▶ **PROBLEM REQUIREMENTS**
Please give back, exactly as written, the lines from the line with "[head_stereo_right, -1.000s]" to the line with "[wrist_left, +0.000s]" in the listing below, leaving out all pictures.

▶ **INFORMATION SHOWN**
___
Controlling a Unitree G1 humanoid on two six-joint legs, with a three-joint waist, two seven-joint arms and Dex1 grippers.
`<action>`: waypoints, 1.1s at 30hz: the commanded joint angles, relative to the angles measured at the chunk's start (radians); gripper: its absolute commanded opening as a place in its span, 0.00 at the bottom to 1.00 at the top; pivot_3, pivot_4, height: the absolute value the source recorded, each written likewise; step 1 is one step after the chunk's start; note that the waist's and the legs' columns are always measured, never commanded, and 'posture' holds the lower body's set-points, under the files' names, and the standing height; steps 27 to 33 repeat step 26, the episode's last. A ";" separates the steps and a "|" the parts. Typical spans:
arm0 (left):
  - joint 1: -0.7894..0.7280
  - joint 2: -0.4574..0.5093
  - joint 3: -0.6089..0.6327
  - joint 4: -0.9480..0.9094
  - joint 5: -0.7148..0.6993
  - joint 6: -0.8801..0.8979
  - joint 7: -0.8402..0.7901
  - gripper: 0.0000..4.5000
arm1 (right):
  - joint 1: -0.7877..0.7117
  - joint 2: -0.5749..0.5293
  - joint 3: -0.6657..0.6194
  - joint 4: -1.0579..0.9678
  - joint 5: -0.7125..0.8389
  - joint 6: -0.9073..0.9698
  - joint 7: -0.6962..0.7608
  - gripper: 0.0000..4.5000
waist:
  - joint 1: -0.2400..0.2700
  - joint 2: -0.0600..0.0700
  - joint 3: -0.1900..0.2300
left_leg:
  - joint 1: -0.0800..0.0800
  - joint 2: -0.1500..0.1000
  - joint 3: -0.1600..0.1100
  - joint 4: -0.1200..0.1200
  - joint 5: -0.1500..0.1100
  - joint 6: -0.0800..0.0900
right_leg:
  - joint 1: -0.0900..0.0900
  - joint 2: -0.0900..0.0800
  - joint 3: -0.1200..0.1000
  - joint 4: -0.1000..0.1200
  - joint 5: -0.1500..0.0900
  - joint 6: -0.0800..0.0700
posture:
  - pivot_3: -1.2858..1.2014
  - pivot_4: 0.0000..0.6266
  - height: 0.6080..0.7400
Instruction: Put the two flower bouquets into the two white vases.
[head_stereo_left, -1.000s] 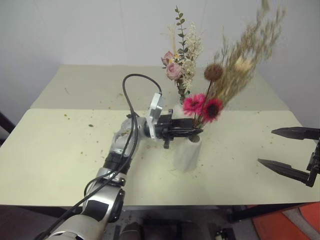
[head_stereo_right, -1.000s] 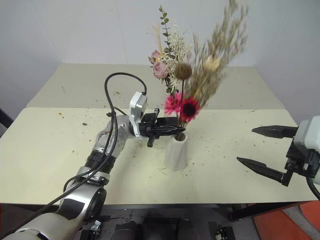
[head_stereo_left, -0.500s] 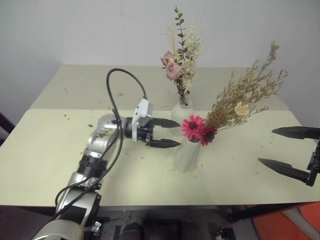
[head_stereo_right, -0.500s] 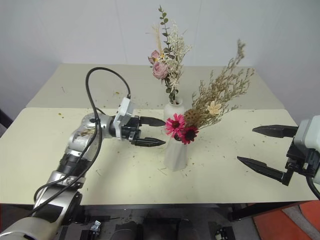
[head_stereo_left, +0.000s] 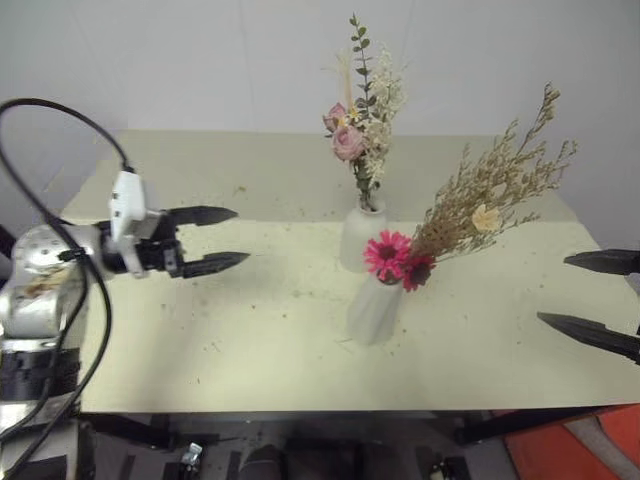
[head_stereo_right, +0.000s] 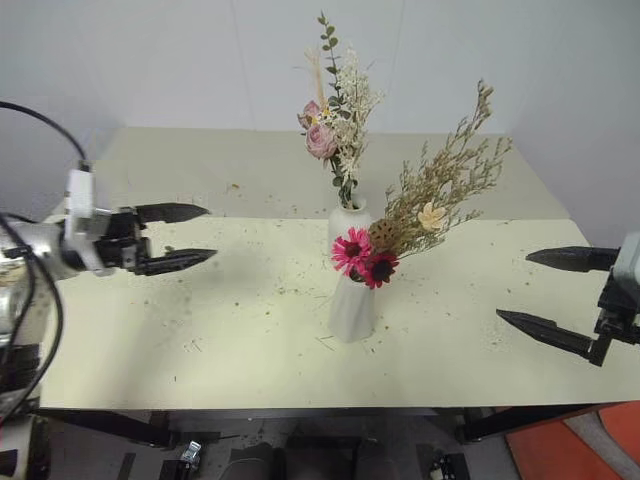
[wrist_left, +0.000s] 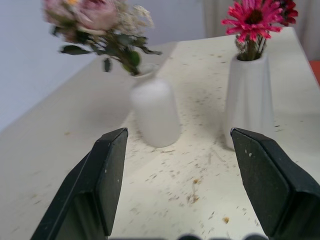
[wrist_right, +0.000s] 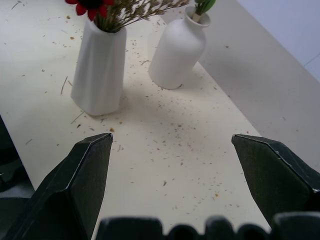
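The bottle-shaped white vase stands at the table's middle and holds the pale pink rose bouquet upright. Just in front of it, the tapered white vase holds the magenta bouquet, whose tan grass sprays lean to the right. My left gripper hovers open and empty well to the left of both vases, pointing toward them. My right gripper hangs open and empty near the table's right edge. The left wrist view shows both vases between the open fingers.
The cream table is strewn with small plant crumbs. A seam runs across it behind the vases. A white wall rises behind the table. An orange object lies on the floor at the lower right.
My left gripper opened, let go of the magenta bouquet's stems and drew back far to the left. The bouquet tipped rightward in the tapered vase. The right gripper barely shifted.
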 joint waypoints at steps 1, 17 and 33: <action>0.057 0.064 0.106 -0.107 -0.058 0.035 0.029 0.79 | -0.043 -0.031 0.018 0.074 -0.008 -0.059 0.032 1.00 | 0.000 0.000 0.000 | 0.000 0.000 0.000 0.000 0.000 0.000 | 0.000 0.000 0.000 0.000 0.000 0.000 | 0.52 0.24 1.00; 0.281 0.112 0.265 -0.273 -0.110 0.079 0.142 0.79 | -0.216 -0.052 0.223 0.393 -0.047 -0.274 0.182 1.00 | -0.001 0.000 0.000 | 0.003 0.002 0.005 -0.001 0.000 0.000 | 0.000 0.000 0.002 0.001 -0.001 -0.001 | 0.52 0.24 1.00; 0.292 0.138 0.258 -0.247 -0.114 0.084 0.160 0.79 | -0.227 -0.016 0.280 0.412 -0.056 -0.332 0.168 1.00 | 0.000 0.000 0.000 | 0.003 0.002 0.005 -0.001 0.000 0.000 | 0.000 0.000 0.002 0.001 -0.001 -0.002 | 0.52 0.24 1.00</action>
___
▶ **RESULT OF THE TASK**
[head_stereo_right, -1.000s] 
[head_stereo_left, -0.500s] 
[head_stereo_right, -0.500s] 
[head_stereo_left, +0.000s] 
[head_stereo_right, +0.000s] 
[wrist_left, +0.000s] 

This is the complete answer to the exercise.